LINES OF THE DAY

". . . But the past does not exist independently from the present. Indeed, the past is only past because there is a present, just as I can point to something over there only because I am here. But nothing is inherently over there or here. In that sense, the past has no content. The past -- or more accurately, pastness -- is a position. Thus, in no way can we identify the past as past." p. 15

". . . But we may want to keep in mind that deeds and words are not as distinguishable as often we presume. History does not belong only to its narrators, professional or amateur. While some of us debate what history is or was, others take it into their own hands." p. 153

Silencing the Past: Power and the Production of History (1995) by Michel-Rolph Trouillot

Friday, May 13, 2011

Settling In, Back Home

We forgot the eggs and the big air tight container of cheeses on the House counter. We had loaded the frozen foods and were ready to roll, just about to do the kitchen idiot check, when M showed up to say goodbye and chatchatchat -- but we had frozen foods in the cooler, and we needed to get through the Holland Tunnel and to our block by 5 or else we'd never find a parking spot by our place -- the alternate side of the street parking turns over then, and if you get a good spot it's yours through the weekend. So we lost our focus and forgot to make the idiot check of the kitchen! We e-mailed M that when he comes to put the trash barrel back in the yard tonight he’s better do something about the eggs and the cheese. Since that was the worst that happened, that ain't bad! If we were to forget something, much better the eggs and cheese, than the local Chesapeake shrimp! Gads they are superior to that farmed stuff which is what is mostly available up here, no matter how expensive the restaurant.

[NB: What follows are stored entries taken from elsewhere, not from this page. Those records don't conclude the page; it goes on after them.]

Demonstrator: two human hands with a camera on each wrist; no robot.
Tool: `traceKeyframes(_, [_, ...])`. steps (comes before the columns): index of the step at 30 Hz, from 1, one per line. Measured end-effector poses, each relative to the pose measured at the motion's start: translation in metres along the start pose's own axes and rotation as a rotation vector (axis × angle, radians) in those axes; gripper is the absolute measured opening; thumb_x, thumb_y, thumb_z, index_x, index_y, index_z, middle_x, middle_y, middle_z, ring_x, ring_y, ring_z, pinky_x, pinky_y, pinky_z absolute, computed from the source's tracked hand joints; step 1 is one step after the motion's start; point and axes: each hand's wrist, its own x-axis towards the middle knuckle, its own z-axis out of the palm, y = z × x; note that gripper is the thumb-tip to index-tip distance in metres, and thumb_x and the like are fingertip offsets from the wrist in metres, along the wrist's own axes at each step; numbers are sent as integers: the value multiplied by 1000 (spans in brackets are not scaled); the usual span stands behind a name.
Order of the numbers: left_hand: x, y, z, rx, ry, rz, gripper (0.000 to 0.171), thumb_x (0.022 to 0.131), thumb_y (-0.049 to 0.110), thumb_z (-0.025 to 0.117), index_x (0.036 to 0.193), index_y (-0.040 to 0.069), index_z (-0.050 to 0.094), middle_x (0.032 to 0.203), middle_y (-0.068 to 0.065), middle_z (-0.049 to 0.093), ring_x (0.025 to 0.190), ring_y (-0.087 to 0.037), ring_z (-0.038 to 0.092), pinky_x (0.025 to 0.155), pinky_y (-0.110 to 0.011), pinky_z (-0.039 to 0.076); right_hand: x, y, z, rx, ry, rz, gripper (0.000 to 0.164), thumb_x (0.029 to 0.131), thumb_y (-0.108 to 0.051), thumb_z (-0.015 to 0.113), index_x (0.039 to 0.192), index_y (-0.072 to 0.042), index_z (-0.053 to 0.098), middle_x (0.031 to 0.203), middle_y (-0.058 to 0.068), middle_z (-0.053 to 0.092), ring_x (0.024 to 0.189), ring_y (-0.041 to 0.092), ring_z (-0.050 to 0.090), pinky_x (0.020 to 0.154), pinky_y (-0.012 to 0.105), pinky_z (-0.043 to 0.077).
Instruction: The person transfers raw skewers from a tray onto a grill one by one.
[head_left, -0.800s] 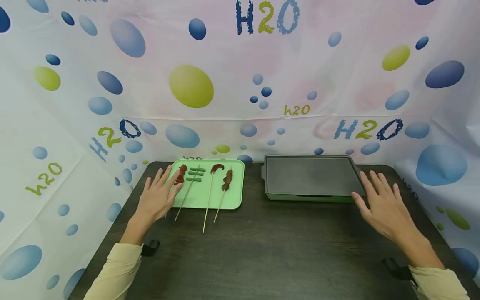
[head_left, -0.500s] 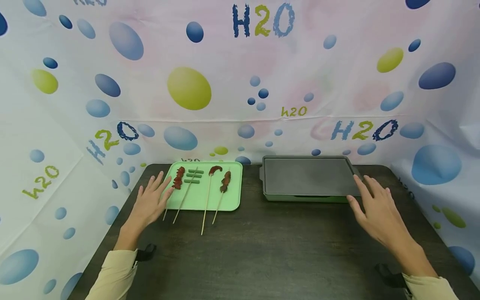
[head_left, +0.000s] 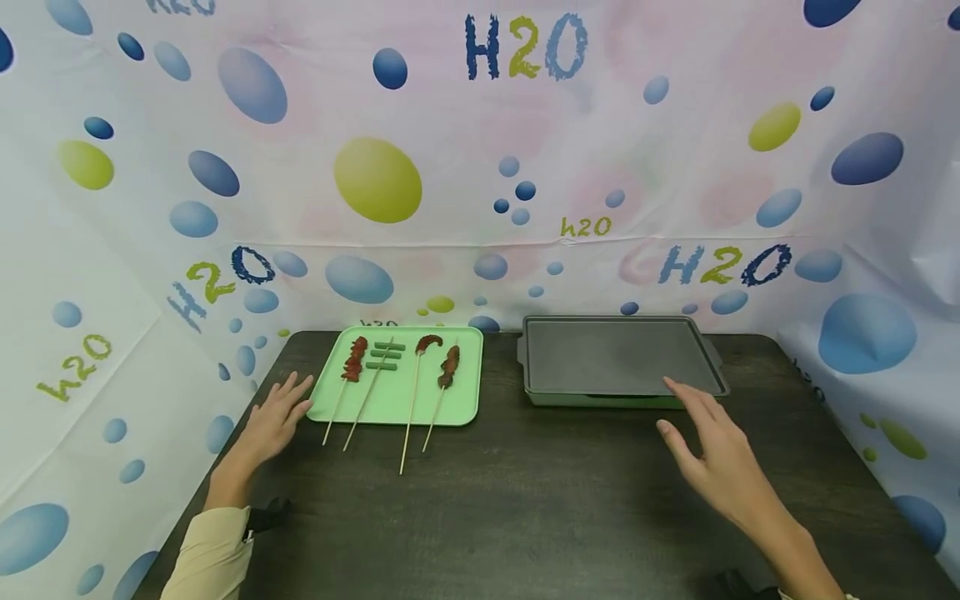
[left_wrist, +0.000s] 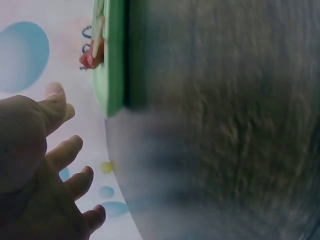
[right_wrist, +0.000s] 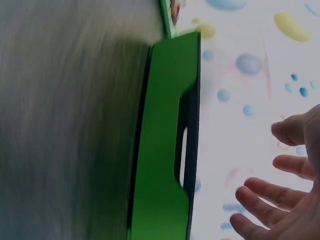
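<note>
My left hand (head_left: 268, 427), fingers spread and holding nothing, is just left of a light green tray (head_left: 459, 400). On that tray lie skewers: one of red meat pieces (head_left: 355, 360), one with green bean-like pieces (head_left: 385, 355), one with a curled dark red tentacle (head_left: 428, 342), and one of brown chunks (head_left: 448, 367). Their sticks jut over the tray's front edge. My right hand (head_left: 720, 458), also empty with fingers extended, hovers in front of a flat grey griddle plate (head_left: 615, 354) on a green base (right_wrist: 162, 130). In the right wrist view the fingers are apart from the griddle.
Everything stands on a dark wood-grain table (head_left: 480, 517), with tray and griddle along its back edge. A white curtain (head_left: 465, 117) printed with blue and green dots and H2O lettering hangs behind and at both sides.
My left hand has drawn left and down, off the tray's left side, uncovering the red skewer. My right hand has moved left from the griddle's right end to its front.
</note>
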Motion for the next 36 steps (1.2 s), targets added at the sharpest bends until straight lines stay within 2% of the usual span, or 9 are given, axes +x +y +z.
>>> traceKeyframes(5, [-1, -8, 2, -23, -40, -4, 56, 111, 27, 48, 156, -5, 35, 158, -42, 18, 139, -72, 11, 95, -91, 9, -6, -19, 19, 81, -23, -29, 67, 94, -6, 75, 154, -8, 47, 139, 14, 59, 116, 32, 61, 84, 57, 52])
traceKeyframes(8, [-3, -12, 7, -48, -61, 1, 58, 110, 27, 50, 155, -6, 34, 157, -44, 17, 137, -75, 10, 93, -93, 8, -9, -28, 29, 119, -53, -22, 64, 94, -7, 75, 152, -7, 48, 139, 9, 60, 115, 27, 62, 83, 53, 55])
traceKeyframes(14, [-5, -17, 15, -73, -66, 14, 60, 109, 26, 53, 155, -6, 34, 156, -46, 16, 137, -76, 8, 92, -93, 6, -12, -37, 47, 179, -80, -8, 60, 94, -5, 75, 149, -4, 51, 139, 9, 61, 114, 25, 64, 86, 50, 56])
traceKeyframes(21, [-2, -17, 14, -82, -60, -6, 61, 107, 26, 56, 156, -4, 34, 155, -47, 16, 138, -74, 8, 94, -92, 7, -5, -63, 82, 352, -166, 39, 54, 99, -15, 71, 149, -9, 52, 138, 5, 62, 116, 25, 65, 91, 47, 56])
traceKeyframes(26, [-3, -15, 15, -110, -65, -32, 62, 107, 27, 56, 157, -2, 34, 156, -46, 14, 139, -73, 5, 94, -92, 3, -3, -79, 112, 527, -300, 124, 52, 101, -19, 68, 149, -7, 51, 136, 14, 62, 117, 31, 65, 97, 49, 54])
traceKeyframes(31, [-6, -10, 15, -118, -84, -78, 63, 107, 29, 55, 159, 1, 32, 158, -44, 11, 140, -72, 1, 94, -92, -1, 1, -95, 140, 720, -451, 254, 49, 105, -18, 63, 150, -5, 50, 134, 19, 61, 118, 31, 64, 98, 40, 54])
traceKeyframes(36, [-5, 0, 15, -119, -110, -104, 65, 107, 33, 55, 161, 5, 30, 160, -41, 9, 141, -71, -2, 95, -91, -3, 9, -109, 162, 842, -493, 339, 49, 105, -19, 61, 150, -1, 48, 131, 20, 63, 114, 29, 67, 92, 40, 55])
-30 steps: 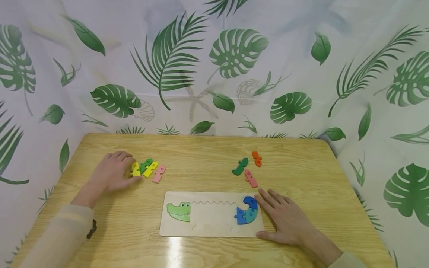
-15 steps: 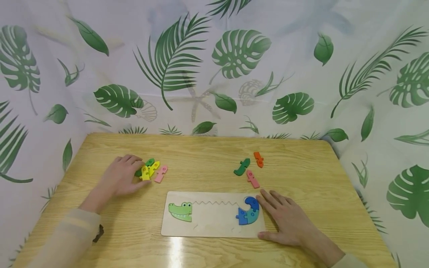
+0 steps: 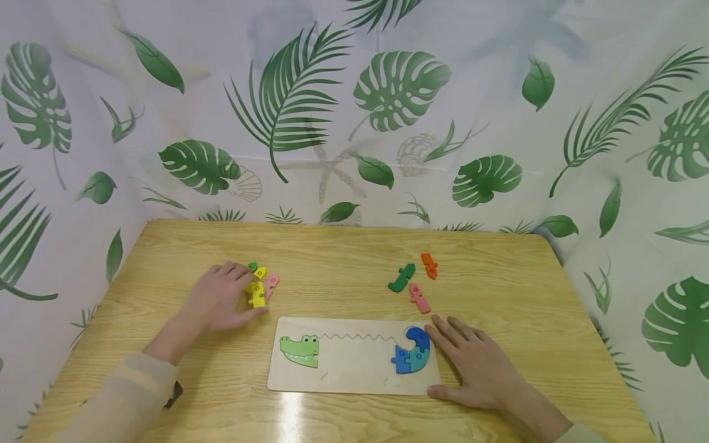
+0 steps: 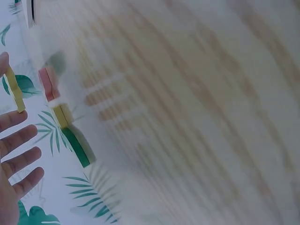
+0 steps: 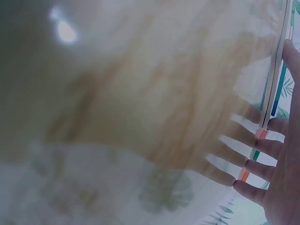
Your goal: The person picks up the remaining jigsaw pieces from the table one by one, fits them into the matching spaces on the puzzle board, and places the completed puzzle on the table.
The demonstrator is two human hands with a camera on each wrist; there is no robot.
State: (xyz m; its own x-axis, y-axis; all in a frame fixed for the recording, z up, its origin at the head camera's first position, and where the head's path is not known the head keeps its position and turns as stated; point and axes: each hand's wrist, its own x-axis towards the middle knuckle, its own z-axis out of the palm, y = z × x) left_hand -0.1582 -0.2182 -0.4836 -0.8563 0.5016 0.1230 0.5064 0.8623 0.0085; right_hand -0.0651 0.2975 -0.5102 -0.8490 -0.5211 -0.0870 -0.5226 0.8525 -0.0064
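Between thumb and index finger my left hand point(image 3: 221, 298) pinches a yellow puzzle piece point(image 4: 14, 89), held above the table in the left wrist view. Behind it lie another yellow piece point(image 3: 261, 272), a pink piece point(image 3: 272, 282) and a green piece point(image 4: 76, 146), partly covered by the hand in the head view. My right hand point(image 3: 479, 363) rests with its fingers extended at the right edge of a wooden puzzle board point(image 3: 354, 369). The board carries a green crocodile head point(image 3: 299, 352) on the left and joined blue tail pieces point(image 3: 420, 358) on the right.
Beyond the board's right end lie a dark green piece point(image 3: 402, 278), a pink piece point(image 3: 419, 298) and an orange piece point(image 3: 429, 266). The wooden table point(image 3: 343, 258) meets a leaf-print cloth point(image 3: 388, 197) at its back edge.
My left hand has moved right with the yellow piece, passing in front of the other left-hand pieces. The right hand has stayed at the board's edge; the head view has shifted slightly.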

Ned unpacked the car and got everything up into the apartment in about 30 – 40 minutes (I stayed with the car – this is NYC – you don’t leave a car filled with stuff unattended, no matter what – and because of my back he was determined I not carry anything.) In two hours we got most things that are going to be unpacked, unpacked. We went out and ate burritos.

Now what? Little by little, continue the culling, the repairing and re-arranging. We will try and get the new online router today – ours is about 6 years old now, and needs to be upgraded. Also, one stack of boxes goes to hisw CUNY Grad Center office, and another to Storage. I pick up the books the NYPL Humanties has pulled for my solo book project -- as opposed to our co-written The American Slave Coast. So far for May, we've got three barbeque invitations (one of them in Baltimore), a friend's book publication party and another friend's reading and signing.

But, woo, it's loud here. And Young. And WEALTHY. Only the last of three has C'town, which attracts the retirees, while the C’town youth leave until middle-age, when they come back to care for their parents and the property, and then stay, but mostly people don't rock their wealth on their clothes or with their bodies. Land, and more land, and what their houses and gardens and fields show, on maintaining their political power and water power. I rather wonder what things would look like down there if all agricultural subsidies were abolished. One has suspicions that things around there would come to look much like they did after abolition, and until around WWII. So much of Maryland's prosperity these days comes from its proximity to D.C. Yes, family ‘farms,’ but these farms are enormous. The Upper Chesapeakers always did speak of their plantations as their ‘farms,’ from the mid-eighteenth century on, and these include both Washington and Jefferson.

C'town, it was like living in fairyland or Never-Never. Now it’s only in the rear-view mirror.

So far today I've done 3 1/2 hours of clearing and cleaning, organizing and re-arranging.  Now I quit for the Back is screaming in agony.  With days more of this to do, pacing is all.

2 comments:

T. said...

Can it really be a year already since you went south?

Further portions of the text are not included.